В творческом котле Успенского чего только нет: он пишет стихи, песни, повести, пьесы, рассказы, сказки, учебники, теле- и радиопередачи и выступает как ведущий, при этом балаболит не умолкая и даже поет (такой охват; у него страшная ненасытность, и понятно, он гребет деньги лопатой). Ясно, при такой всеядности, он не очень-то следит за качеством текста; у него получаются механические сцепки между эпизодами, некая скачущая проза, а часто и просто потребиловка, низкопробные однодневки (например, сценарии на телевидение он пишет со скоростью звука - ну, и ясно, с такой же скоростью они лопаются).

Еще будучи студентом технического вуза, Успенский участвовал в КВН и, считая себя ценным "веселым и находчивым", по его словам - никогда не ездил на уборку урожая, а недавно по телевидению с гордостью заявил:

- Все студенты поехали на целину, а я отказался.

В литературу, как он сам говорит (опять-таки по телевидению), его "впихнул" Б. Заходер, а помогали З. Герд и Кира Смирнова. Но еще раньше на радио его пристроил Литвинов (и еще парочку "своих" - Лившица и Левенбука - они вели "Радио няню").

- Юморок у Успенского невысокого класса. Успенский с самого начала встал на путь саморекламы, - сказал требовательный к литературе Марк Тарловский.

С этим нельзя не согласиться, и скажу больше - у Успенского и его компании нет ни самоиронии, ни чувства меры (последнее качество начисто отсутствует у большинства "богоизбранных", зато самовосхваления - хоть отбавляй!). Успенский блестящий пример того, как человек небольших способностей, благодаря деловой хватке, настырности, связям и скандалам, стал известным, кричаще богатым и пользуется незаслуженной славой.

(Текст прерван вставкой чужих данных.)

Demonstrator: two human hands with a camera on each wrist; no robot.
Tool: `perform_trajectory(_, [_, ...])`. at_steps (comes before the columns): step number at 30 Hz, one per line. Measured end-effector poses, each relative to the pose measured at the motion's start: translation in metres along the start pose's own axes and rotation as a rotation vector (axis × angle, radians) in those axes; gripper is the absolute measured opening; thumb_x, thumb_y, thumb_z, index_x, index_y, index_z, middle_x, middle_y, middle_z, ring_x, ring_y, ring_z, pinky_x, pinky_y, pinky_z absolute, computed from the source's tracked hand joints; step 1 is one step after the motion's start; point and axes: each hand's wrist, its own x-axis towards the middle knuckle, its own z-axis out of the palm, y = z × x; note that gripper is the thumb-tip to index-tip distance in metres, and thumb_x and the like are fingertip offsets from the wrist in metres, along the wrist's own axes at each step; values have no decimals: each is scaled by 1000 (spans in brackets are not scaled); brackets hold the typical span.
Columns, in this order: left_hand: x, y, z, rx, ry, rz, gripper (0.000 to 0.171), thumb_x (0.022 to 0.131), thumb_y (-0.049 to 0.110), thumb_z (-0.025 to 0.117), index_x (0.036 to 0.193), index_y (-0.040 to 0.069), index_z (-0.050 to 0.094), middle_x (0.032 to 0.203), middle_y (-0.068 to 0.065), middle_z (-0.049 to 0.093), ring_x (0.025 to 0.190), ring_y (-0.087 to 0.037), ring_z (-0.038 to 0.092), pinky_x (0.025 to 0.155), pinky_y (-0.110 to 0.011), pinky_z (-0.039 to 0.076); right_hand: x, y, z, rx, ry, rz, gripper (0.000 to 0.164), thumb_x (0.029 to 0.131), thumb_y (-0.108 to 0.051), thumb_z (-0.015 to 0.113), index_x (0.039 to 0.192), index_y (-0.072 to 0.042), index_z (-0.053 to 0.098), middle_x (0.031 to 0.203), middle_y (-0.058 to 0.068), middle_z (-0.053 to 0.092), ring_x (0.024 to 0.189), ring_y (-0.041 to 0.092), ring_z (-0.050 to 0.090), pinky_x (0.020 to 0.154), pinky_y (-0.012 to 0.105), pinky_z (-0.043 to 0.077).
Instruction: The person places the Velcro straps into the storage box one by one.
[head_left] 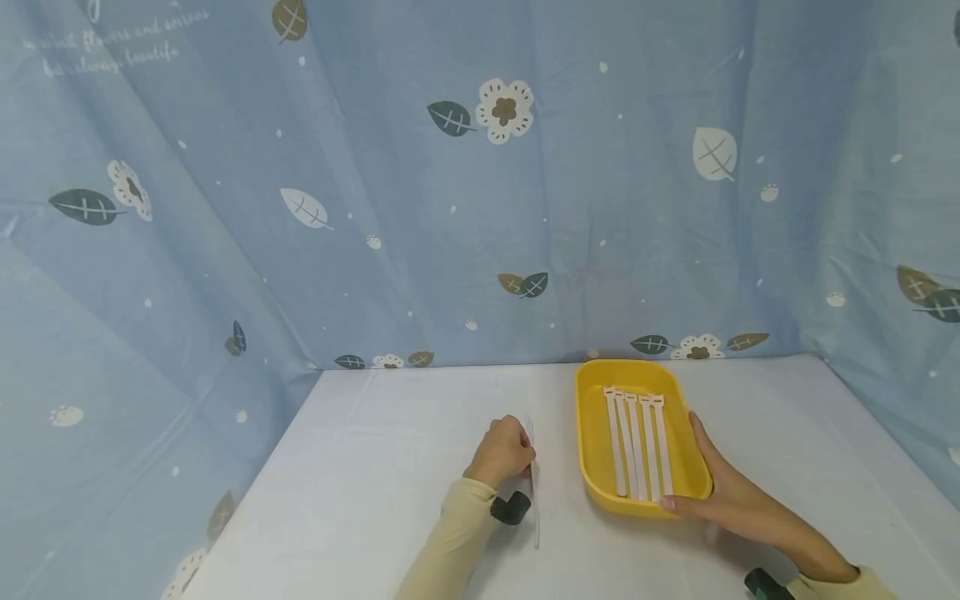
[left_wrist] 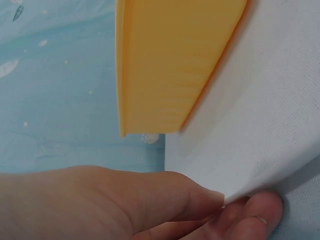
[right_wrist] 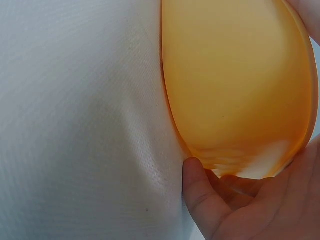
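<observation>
My left hand (head_left: 501, 452) is low over the white table, left of the tray. Between thumb and fingertips it pinches a thin white strap (head_left: 536, 521), seen edge-on, running lengthwise away from me past both sides of the fingers. In the left wrist view the thumb (left_wrist: 200, 195) meets the curled fingers at the white edge. My right hand (head_left: 723, 492) grips the near right corner of a yellow tray (head_left: 587, 450), thumb at the near rim and fingers along the right side. Inside the tray, several white hook-and-loop straps (head_left: 636, 446) lie side by side, slotted heads at the far end.
A white cloth covers the table (head_left: 360, 467). Behind it and at both sides hangs a blue curtain (head_left: 420, 200) with leaf and flower prints, close to the tray's far end. Black wrist cameras (head_left: 512, 508) are worn near both sleeves.
</observation>
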Motion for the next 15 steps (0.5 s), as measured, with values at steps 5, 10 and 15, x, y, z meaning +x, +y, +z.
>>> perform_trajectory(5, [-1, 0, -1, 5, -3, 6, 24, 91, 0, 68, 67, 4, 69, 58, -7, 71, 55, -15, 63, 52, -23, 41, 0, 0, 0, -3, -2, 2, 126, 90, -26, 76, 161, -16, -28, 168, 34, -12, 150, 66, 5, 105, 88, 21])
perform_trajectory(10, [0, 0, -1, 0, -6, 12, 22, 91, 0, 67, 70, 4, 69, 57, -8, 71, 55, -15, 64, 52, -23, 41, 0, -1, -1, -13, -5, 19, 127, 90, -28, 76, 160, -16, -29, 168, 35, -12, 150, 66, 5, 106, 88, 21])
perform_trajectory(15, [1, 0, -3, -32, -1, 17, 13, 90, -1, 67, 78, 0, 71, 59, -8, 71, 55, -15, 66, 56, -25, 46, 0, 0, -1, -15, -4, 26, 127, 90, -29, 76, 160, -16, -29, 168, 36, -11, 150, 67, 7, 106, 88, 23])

В начале "перестройки" прыткий Успенский, проанализировав ситуацию, быстро смекнул, что к чему, и организовал собственное издательство "Самовар" и хотел строить завод по производству бумаги из макулатуры (ему явно тесно в литературном пространстве, да и в любом другом) - в то время он параллельно судился с кондитерской фабрикой и с агентством авторских прав - выбивал из них деньги, воевал с Комитетом по печати из-за больших налогов, и с Комитетом госбезопасности, который "подложил взрывное устройство" под его машину - такая у него могучая сила и скандальная известность; он производит впечатление человека, способного сделать невозможное. Скандалы для него образ жизни, он взахлеб трезвонит о них при каждой встрече, и получает от них прямо-таки мальчишеское удовольствие. Недавно по телевидению на вопрос ведущего "что принесло вам известность?", гордо, любуясь собой, заявил:

- Скандалы! Я боец! Пока своего не добьюсь, не успокоюсь… Я никого не простил, всех негодяев помню поименно (и это в шестьдесят пять лет! Он готов все и всех смести на своем пути).

Понятно, многие талантливые конфликтны, но Успенский, горячий, всесведуюший ум, явно перебарщивает. Кстати, не могу понять, почему Успенский судился с фабрикой, неужели за слово "Чебурашка"? Но ведь это слово принадлежит Далю. Уж если на то пошло, судится за этикетки должен художник, который нарисовал куклу.